### TASK BRIEF
Only a number is wanted: how many lines of the entries include the string "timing"?
DATA below:
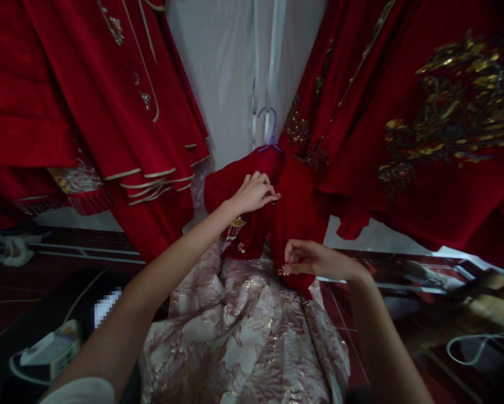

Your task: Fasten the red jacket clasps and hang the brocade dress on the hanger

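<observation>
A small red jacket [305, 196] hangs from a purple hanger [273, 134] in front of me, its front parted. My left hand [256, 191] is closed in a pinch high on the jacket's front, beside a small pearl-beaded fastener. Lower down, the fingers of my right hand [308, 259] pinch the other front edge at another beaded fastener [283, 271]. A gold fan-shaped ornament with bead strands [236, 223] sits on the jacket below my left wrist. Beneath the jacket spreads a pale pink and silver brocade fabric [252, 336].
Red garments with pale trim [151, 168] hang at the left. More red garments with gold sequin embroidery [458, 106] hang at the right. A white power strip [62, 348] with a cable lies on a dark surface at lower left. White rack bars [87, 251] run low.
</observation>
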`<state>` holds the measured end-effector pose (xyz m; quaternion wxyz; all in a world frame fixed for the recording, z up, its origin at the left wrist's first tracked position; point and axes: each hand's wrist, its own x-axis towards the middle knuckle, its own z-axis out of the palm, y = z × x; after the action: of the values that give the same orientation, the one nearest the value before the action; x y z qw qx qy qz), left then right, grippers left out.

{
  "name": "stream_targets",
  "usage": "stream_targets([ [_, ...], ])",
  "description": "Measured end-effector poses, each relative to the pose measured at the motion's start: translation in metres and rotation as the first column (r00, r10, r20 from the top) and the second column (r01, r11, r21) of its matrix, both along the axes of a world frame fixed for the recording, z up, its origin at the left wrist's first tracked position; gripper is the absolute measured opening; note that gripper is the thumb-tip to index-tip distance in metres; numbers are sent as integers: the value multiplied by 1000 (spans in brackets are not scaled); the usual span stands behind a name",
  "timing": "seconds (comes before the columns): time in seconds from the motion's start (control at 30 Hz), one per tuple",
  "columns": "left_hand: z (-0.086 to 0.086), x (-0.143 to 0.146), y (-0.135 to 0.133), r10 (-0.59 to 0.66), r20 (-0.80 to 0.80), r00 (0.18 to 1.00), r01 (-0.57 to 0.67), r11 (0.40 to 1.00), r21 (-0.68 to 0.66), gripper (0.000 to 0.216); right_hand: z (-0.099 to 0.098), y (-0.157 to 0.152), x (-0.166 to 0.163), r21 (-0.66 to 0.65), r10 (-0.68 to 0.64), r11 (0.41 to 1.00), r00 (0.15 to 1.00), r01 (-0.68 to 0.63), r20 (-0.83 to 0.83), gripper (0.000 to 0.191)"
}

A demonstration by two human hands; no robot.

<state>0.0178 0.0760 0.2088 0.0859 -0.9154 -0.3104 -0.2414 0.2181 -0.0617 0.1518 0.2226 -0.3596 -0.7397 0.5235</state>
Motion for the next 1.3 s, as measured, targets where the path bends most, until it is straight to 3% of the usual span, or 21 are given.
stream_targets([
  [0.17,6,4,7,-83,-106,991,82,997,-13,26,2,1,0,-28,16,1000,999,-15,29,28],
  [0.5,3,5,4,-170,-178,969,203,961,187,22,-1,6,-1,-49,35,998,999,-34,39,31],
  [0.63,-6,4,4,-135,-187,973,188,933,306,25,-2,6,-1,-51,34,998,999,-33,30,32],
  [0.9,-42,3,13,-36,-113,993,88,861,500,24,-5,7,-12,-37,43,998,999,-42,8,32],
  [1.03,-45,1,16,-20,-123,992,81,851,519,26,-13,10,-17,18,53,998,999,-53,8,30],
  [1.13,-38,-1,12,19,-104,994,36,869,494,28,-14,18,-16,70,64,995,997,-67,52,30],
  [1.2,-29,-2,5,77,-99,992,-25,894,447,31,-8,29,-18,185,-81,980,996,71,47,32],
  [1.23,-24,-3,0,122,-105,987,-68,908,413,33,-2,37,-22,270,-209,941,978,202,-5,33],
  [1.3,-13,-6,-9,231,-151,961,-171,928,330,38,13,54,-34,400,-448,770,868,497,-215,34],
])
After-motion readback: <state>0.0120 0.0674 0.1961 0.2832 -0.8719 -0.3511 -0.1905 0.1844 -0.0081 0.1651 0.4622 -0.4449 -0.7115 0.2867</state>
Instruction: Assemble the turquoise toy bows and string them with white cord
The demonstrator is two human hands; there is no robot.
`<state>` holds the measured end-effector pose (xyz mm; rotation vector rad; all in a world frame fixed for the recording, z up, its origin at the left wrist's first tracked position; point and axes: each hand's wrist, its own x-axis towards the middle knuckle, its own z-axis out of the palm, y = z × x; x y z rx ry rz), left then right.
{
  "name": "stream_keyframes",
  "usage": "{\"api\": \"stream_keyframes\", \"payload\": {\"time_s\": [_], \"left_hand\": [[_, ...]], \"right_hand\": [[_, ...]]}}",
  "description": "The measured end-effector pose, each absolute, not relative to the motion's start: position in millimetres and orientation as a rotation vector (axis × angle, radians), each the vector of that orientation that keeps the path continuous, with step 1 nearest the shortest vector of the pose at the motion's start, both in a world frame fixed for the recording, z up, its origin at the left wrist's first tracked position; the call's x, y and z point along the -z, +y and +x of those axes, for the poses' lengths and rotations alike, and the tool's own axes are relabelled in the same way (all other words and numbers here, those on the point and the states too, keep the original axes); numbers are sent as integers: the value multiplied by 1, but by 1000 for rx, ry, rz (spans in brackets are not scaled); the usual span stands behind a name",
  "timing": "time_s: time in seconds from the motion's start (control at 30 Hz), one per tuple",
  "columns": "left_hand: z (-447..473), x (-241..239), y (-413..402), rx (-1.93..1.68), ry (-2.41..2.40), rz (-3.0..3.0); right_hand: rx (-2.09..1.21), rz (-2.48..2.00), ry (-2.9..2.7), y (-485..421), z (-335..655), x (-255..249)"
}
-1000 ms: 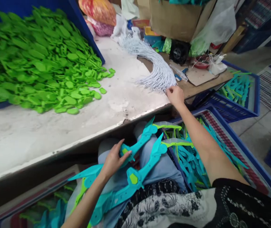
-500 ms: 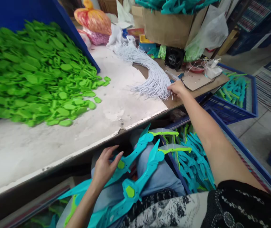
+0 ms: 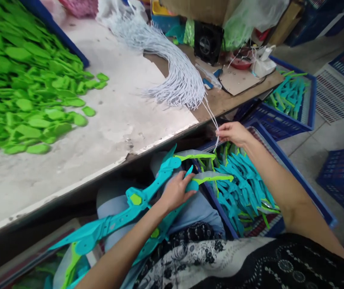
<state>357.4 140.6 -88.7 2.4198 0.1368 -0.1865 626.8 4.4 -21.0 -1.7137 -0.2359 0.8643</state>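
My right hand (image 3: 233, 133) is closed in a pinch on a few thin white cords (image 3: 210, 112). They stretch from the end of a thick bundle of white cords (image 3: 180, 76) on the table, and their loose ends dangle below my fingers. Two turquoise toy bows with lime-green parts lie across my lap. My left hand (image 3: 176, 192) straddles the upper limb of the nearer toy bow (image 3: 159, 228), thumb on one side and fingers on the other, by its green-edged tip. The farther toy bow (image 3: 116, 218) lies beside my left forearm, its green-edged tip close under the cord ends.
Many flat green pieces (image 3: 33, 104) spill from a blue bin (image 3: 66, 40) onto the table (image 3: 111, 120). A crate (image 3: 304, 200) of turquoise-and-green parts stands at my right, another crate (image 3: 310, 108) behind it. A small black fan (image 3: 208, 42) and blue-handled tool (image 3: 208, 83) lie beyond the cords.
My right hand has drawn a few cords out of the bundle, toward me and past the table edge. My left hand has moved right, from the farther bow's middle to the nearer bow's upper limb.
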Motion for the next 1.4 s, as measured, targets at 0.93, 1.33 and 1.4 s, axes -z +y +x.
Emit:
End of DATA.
### RESULT FOR THIS EXERCISE
2